§ **DIRECTIONS**:
Find the lines of the data below that include "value". Report their number only.
───── INPUT
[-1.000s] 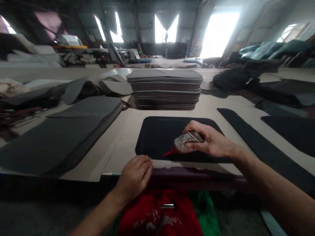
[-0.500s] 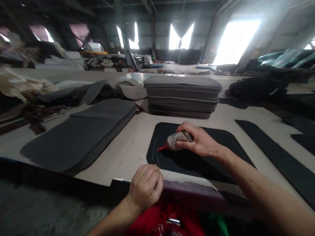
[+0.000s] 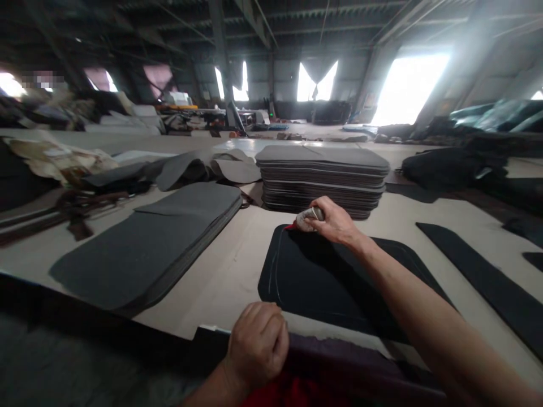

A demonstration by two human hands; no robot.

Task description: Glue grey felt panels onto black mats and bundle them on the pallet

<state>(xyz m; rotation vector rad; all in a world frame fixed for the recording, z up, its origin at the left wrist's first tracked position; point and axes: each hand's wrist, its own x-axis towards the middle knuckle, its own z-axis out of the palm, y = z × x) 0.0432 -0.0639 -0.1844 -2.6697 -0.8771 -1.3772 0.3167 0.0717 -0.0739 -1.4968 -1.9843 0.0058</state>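
Right hand (image 3: 337, 220) grips bottle (image 3: 304, 220), red tip (image 3: 291, 226) at far corner of panel (image 3: 305, 282).
Left hand (image 3: 258, 339) curled closed, near edge; next move calls for steady tip.

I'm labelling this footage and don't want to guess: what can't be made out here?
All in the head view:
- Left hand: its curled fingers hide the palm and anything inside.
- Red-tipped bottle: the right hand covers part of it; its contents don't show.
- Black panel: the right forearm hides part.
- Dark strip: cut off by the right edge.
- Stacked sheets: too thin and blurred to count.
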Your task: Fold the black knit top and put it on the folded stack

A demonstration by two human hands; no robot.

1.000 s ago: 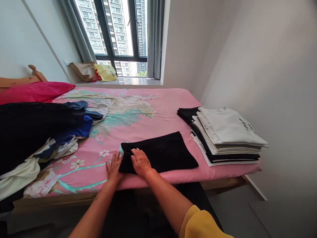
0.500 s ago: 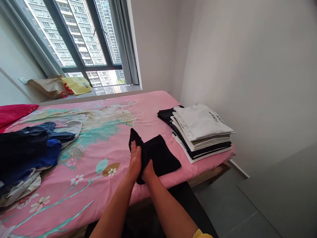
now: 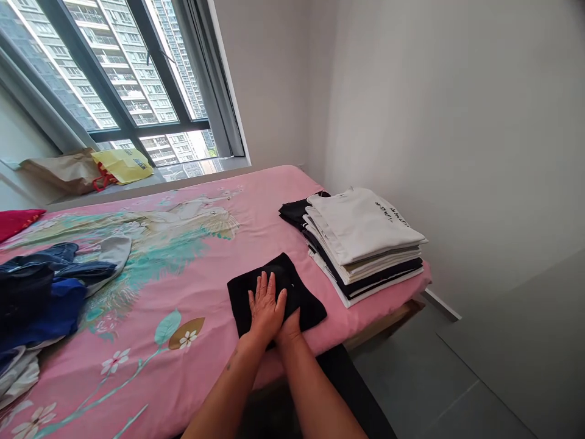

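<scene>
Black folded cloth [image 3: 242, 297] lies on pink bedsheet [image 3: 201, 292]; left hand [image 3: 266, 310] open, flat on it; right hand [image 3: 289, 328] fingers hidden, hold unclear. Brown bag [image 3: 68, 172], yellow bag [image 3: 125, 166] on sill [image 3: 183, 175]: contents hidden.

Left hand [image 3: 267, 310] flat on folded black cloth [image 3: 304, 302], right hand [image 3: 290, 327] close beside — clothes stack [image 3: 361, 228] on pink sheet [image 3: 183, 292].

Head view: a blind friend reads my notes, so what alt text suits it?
Left hand flat on folded black cloth, right hand partly hidden beside it, on a pink bed. Stacked clothes sit to the right; loose clothes lie left.
</scene>
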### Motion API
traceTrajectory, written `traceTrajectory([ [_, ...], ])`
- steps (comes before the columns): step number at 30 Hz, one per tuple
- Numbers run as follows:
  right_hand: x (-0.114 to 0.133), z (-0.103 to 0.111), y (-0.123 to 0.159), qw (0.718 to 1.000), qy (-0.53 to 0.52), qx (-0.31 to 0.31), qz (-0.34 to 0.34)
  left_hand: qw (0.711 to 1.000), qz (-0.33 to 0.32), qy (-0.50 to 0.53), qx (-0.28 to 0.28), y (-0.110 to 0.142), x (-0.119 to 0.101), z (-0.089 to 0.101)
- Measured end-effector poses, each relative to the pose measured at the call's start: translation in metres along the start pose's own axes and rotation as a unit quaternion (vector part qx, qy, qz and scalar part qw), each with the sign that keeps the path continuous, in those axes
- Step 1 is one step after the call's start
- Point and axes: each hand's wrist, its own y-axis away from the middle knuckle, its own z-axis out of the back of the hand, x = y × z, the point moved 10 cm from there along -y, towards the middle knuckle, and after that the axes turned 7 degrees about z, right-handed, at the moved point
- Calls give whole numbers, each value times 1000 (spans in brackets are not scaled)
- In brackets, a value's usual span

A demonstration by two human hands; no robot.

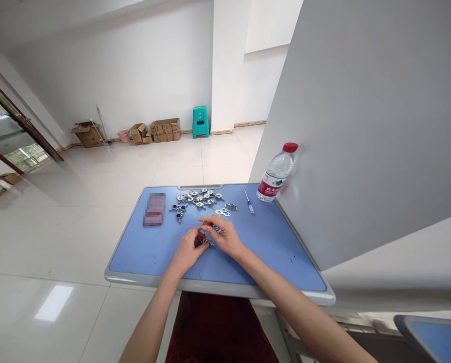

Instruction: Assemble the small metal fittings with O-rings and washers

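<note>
Pinching a small metal part [206, 242] | left hand [186, 253], right hand [223, 234] both closed on it | loose metal pieces [197, 198] remain on blue desk [210, 272], screwdriver [249, 202] lying apart

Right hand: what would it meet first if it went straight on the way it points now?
Most likely the small metal part at the fingertips of the left hand, just ahead of the right hand; depth is hard to judge from this view.

The one head-worn view looks forward and down, close over the left hand [185, 252] and right hand [223, 234] at the table [271, 242], toward the far wall [115, 75].
</note>
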Motion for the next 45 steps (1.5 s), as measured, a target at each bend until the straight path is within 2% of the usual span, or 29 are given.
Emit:
traceTrajectory([
  [4, 11, -9, 0, 998, -6, 60, 37, 1000, -11, -7, -7, 0, -3, 1],
  [8, 15, -13, -1, 995, -27, 89, 27, 1000, -15, 3, -4, 0, -4, 0],
  [12, 11, -11, -2, 996, -37, 76, 5, 1000, -17, 3, -5, 1, -5, 1],
  [18, 9, -8, -1, 999, -2, 36, 14, 1000, -14, 1, -7, 1, -6, 2],
  [30, 4, -8, 4, 999, 28, 16, -4, 1000, -20, -12, -16, -1, -3, 1],
  [33, 6, -9, 3, 1000, 17, 22, 11, 1000, -17, -12, -11, -1, -2, 1],
  [38, 14, -14, 1, 997, 2, 67, 50, 1000, -16, -8, -12, 0, 0, 0],
  [41, 15, -16, 1, 996, -5, 83, 40, 1000, -21, -2, -10, 0, 1, -1],
  [45, 11, -13, 1, 997, -39, 67, 10, 999, -28, -10, -14, 0, 0, -1],
])
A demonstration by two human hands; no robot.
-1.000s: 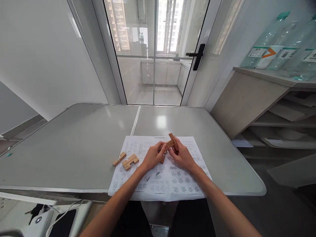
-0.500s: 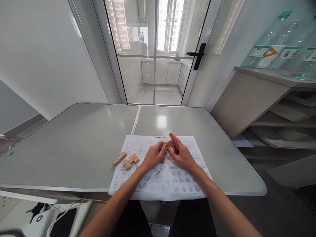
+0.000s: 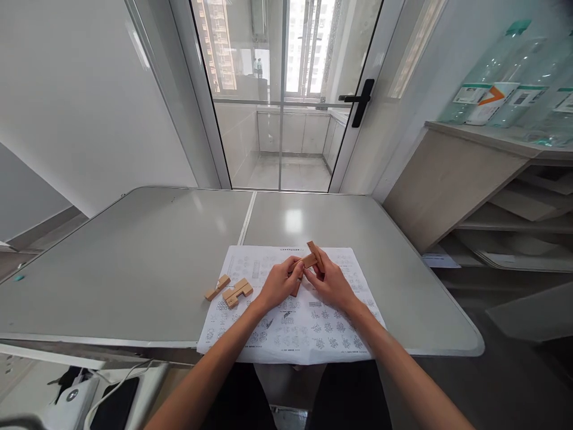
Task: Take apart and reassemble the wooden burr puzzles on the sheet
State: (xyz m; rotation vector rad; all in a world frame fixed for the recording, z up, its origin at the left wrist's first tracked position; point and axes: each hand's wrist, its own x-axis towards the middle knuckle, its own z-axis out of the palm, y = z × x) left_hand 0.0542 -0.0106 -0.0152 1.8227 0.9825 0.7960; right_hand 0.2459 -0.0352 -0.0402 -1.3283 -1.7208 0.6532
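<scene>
Both hands meet over a printed sheet (image 3: 286, 352), closed around crossed wooden puzzle pieces (image 3: 309, 261). My left hand (image 3: 280, 282) grips one piece between thumb and fingers. A second piece, tilted up and away, sits in the fingers of my right hand (image 3: 332, 280). Another wooden part points down below the fingertips; how the pieces join is hidden by the fingers. To the left, a notched wooden piece (image 3: 217, 288) lies partly on the sheet's edge. Beside it rests a group of notched wooden pieces (image 3: 237, 292), lying against each other on the paper.
The sheet lies on a grey table (image 3: 134, 269) with a seam left of centre. Behind it stands a glass door (image 3: 280, 143) with a black handle (image 3: 362, 103). Plastic bottles (image 3: 492, 89) top a shelf at right. A dark phone (image 3: 115, 403) and cables lie lower left.
Hardly anything differs. Both hands keep the same grip on the crossed wooden puzzle pieces, and the loose pieces stay where they were.
</scene>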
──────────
§ **SOLUTION FOR THIS TASK**:
2